6/17: The day started off grandly. Robin let me sleep in, then the kids greeted me with a “Happy Fathers Day” hug, handed me a card, and gave me the ceremonial dad’s day clothes and breakfast bear claw. After a warm embrace from Robin, she nonchalantly delivered my worst nightmare in a short but sweet fashion, “By the way Wade, the toilet’s backed up.” Inwardly panicked, outwardly calm, I tried to calculate my alternatives. Without getting into graphic detail, I decided to take the problem head on (no pun intended). With surgical gloves and coat-hanger in hand, I came to an unsuccessful resolution. The backup plan: outsource the problem to someone else as the Slomes usually do. Unfortunately Sunday mornings on a holiday are not the best days to find hired help. The best I could do was find an on-call handyman two towns away who charged $125/hr + costs for travel time (that could be a time consuming and costly answer). Terror was beginning to set in. Time was ticking and the smell was building. What to do? Try your retired veteran RV neighbor who retired twenty years ago and lives in his coach – surely he’ll have an answer. “I’ve never seen that in my life,” he casually commented. Wonderful, I thought. “Have you tried a stick?” he suggested. Aha! It was genius - a simple but elegant solution. My high school Physics course confirmed that not only would I get a better grip but also better leverage in dealing with the issue at hand. His words of wisdom worked, and I was once again a happy father. The lesson to be learned: “stick”-to-it-iveness really does work.

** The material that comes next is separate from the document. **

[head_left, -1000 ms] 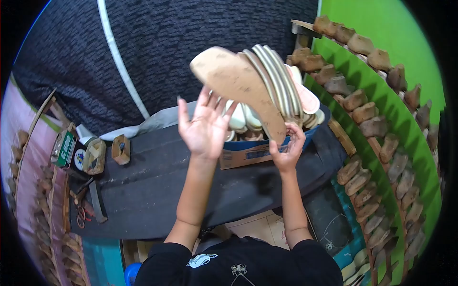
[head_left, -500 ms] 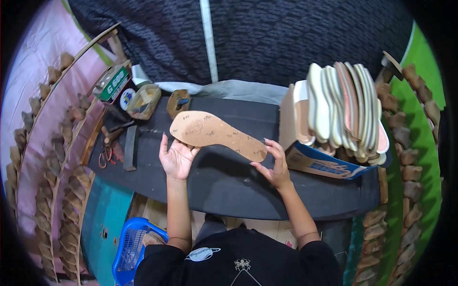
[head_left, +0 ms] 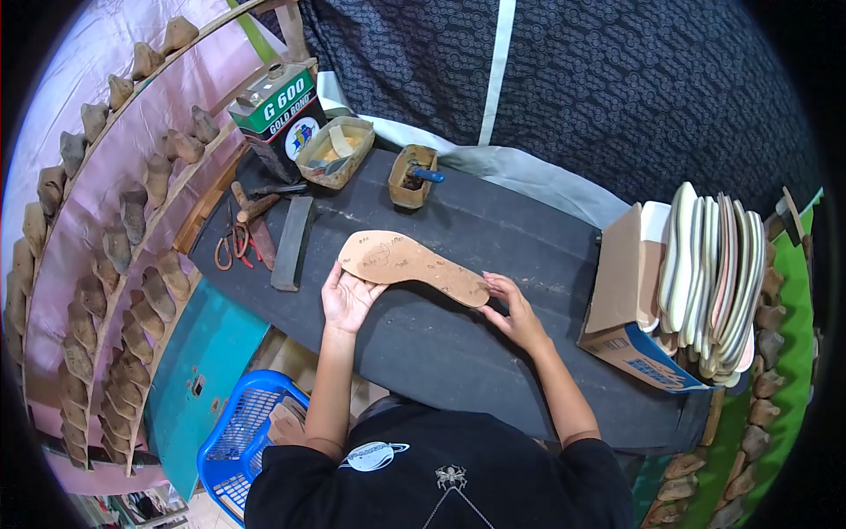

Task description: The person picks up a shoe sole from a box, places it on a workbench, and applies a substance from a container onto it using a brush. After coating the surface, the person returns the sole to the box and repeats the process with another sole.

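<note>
A tan insole [head_left: 401, 263] with small handwritten marks on its upper face is held above the dark tabletop. Its broad end rests on my left hand [head_left: 348, 301], thumb at the outer edge and fingers partly hidden underneath. At the narrow end, my right hand [head_left: 511, 309] pinches the tip between thumb and fingers. Left of the insole lies a dark rectangular bar [head_left: 293, 243], with a hammer [head_left: 251, 203] and orange-handled scissors [head_left: 233, 245] beyond it. The writing is too small to read.
On the right, a cardboard box [head_left: 617, 264] holds several stacked insoles [head_left: 705, 278]. A green-and-black can [head_left: 280, 119], a plastic tub [head_left: 337, 154] and a small container [head_left: 412, 181] line the back left. Racks of shoe lasts [head_left: 132, 216] flank the table; a blue basket [head_left: 231, 441] stands below.
The view has swung left, so the table items appear farther right and the left rack shows more. Both hands still hold the insole, which now appears smaller and a little lower.
</note>
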Demonstrator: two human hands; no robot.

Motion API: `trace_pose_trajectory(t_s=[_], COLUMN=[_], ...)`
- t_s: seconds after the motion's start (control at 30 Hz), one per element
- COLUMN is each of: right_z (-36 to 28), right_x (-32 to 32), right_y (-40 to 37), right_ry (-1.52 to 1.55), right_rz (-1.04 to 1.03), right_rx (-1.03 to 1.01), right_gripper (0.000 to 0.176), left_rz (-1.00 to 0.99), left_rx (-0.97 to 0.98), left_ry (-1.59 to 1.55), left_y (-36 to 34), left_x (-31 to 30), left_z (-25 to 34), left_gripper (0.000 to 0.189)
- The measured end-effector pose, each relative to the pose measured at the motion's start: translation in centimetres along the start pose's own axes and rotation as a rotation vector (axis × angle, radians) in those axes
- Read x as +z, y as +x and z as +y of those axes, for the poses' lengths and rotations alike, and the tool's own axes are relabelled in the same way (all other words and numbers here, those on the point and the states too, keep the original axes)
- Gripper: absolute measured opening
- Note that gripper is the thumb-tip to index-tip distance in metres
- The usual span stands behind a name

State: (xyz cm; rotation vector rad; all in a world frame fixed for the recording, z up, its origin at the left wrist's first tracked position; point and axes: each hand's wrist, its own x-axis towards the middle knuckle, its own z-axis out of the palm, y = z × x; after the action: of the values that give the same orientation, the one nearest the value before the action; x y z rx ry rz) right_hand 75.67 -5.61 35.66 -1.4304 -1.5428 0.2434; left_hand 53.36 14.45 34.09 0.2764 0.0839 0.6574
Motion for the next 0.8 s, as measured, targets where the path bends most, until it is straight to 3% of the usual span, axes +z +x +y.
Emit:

Our plumbing delay did cut our Lewis & Clark tour short. The “Gates of the Mountains” in Montana is a small slice of Meriwether Lewis’ and William Clark’s 8,000 mile trip from St. Louis to the Pacific and back (1804-1806). Thomas Jefferson commissioned the men to explore the newly acquired Louisiana Purchase to see if there was a waterway to the Pacific Ocean.
Before moseying on up to northwest
Montana to Glacier Park, we stopped off at the C.M. (“Charles Marion”) Russell Museum dedicated to this early 20th Century cowboy artist with more than 4,500 paintings in circulation. One of his paintings (Piegans – 1918) sold for $5.6 million dollars at a 2005 auction.
4 comments:
Now that sounds like a Father's Day that you will remember. It will not be "flushed" from your memory.
Now you know why Teddy R. said, "walk softly and carried a big stick".
Like that quote!
Kirk and I are having a ball reading the blog! Hope you all are having a blast despite the hurdles! : )
Looks like you guys are having a great time!!! I love reading the blog and looking at the pictures. See you in July!